On the job, life is actually relatively simple and often enjoyable, she says. Gooley frequently jams out to her favorite pop songs while on routine patrols in her Public Safety cruiser. And, oddly enough, she says transporting sick students is one of the best parts of her job.
“I love meeting new people,” says Gooley, explaining that this usually happens only when she is bringing them to Milton Hospital or giving students rides in the rain.
An only child, Gooley was born, raised and still resides in Norton, Mass., just south of Milton. Much of her family still lives in the area, too. (Gooley says a typical Christmas dinner at her house involves 40 people.) She developed her work ethic from her parents. Gooley’s mother used to run a beauty salon and would often have Kaylyn sweep the floors after school. “Sometimes, they had me give buzz cuts to the older men,” she adds with excitement.
Gooley’s salon days were numbered, though. As soon as she was old enough to have a real job, she jumped at the chance. “My first job ever was in Dunkin’ Donuts,” she says. “Waking up early to go in, even if people were grumpy with me, it didn’t matter. I was like, ‘Here’s your coffee, because I know after you drink this delicious coffee you’re going to have a better day!’ ”
In college, Gooley only knew that she wanted to work with people. Eventually, it was a ride-along with a local police officer—and several police-related internships thereafter, including one where she helped train bomb-sniffing dogs at Logan Airport—that convinced her to pursue criminal justice.
“I like working with the community, doing good and helping out…so I found out that anything in the law enforcement field would be something I’d be interested in,” she says.
Upon graduating from Westfield in 2009, Gooley landed her current job as a Public Safety officer at Curry. She calls Chief Brian Greeley “the coolest” person on campus—next to President Ken Quigley, she clarified—and says her relative youth has been an asset. She understands why students do many of the things they do, whether it’s to blow off steam or to simply have a good time. Either way, Gooley says she wants to “make sure they are safe and of age.”

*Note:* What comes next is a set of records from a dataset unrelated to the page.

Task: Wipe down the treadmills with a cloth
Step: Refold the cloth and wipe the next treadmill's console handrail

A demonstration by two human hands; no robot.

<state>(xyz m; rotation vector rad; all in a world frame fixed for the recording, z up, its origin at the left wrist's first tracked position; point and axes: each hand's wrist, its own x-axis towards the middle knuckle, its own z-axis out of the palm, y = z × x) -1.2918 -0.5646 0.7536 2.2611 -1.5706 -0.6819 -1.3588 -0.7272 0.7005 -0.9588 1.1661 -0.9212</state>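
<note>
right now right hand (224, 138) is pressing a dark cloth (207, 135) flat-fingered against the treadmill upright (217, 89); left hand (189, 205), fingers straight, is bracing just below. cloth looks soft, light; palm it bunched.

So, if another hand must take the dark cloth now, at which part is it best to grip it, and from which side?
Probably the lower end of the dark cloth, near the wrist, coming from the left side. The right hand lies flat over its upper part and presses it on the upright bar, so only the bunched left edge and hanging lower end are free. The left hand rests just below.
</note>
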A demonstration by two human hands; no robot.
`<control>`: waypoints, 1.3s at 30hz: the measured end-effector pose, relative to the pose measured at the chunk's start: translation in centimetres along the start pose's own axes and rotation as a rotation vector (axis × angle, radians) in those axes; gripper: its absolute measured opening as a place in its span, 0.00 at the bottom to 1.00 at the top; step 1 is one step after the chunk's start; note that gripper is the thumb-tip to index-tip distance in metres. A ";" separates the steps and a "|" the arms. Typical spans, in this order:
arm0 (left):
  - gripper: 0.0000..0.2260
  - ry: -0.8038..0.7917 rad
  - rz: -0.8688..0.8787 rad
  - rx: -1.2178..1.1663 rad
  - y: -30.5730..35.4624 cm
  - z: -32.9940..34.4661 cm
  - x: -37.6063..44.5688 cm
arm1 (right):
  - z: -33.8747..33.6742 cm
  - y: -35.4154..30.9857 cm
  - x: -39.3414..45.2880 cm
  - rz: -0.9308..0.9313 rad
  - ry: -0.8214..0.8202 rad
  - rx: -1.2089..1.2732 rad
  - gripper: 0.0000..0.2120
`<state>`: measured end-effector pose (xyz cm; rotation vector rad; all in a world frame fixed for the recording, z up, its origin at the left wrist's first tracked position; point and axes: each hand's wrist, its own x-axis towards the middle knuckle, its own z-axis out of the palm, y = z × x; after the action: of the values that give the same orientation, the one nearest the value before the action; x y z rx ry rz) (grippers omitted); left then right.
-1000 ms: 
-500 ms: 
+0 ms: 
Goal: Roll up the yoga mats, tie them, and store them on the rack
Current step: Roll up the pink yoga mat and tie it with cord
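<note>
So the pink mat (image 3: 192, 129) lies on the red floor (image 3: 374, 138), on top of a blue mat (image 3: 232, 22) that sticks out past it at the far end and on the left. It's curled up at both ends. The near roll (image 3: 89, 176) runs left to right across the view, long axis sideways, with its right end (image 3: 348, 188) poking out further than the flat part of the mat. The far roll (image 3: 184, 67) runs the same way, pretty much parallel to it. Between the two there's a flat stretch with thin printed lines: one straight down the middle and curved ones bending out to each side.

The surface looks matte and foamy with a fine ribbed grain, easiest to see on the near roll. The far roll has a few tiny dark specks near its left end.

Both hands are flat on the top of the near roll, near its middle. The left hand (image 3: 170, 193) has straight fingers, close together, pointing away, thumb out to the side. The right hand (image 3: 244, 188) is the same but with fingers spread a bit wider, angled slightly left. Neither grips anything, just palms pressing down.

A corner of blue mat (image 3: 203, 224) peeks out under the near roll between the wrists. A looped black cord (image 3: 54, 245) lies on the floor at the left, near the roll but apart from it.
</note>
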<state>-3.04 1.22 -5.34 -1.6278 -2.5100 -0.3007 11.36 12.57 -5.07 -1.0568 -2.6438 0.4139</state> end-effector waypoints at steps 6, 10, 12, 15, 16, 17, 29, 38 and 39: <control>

“She comes to work every day with a smile and is friendly, but direct when she needs to be,” says Greeley. “She’s a great role model for students and other officers.”
Gooley says she is still learning the ropes of her new job and getting used to life after college. But one thing she won’t likely change is her approach to people. After all, she got into this business for a reason.
“My whole life people have always told me, ‘Oh, you’re too nice, you’re too positive,’ and I just laugh,” says Gooley. At times, “you have to be stern. I can be mean. But I would rather not and see where that takes me.”